Gasoline, clothing and some other prices are falling. But in the past 12 months, used car and truck prices have risen 10%. Food’s up 4% and medical services 5%. Housing prices in the suburbs are up and apartment rents in the city are falling. Which ones do we want to hedge?

The official overall consumer-price index has risen 1.4% in the past year. The bond market is predicting it will rise about 1.6% a year over the next five.

Meanwhile, a look at the price for digital currencies shows the obvious issue. Take a look at our chart. It shows the price of bitcoin adjusted for the official consumer-price index.

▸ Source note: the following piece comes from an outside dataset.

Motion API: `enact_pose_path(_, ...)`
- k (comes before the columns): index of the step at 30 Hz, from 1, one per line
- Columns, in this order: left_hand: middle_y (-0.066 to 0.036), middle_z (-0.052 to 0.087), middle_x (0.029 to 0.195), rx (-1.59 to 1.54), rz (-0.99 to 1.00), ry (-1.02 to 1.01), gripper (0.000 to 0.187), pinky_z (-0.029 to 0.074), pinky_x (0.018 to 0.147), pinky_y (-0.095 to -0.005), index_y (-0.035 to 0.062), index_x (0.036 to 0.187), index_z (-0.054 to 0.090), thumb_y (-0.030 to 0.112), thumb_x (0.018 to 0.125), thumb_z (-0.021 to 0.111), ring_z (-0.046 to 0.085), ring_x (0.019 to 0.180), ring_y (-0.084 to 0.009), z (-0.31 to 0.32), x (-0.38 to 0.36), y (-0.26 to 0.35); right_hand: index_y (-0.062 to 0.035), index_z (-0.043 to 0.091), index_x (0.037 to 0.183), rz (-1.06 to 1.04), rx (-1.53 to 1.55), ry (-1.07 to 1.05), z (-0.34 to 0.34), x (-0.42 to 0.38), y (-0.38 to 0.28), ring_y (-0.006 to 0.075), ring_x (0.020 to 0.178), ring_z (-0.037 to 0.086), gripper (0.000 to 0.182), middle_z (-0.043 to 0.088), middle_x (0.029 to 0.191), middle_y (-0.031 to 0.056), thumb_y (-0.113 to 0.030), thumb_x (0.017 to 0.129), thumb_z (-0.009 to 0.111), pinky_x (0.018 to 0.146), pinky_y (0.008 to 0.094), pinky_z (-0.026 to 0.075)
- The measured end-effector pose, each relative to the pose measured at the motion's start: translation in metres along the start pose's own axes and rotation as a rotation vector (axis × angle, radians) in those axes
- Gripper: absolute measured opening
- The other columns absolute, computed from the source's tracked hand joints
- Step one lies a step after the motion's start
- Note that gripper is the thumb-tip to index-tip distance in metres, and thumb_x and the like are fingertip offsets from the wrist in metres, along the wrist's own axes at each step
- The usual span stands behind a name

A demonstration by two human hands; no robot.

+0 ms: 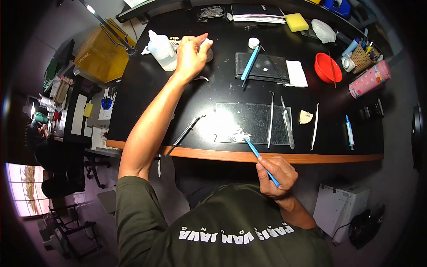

Even since bitcoin went mainstream, in 2017, there has been no correlation—none—with the CPI. The “real,” inflation-adjusted value fell nearly 80% at one point, and that’s just looking at month-end prices and ignoring the even greater volatility when you count daily prices. (Actually there was no correlation before it went mainstream in 2017 either.)

Hold bitcoin in an IRA and you won’t have to pay capital-gains taxes on any profits, although you will have to pay ordinary income tax on the money you eventually withdraw from the account. But if you hold bitcoin in an IRA, whether a pretax “traditional” IRA or a posttax “Roth” IRA, and you won’t be able to claim any losses on your taxes either.

The best case for holding digital currencies in an IRA is that you won’t have to track and report every single transaction on your tax return every year. That alone is valuable. On the other hand, you don’t have to own the digital currencies at all.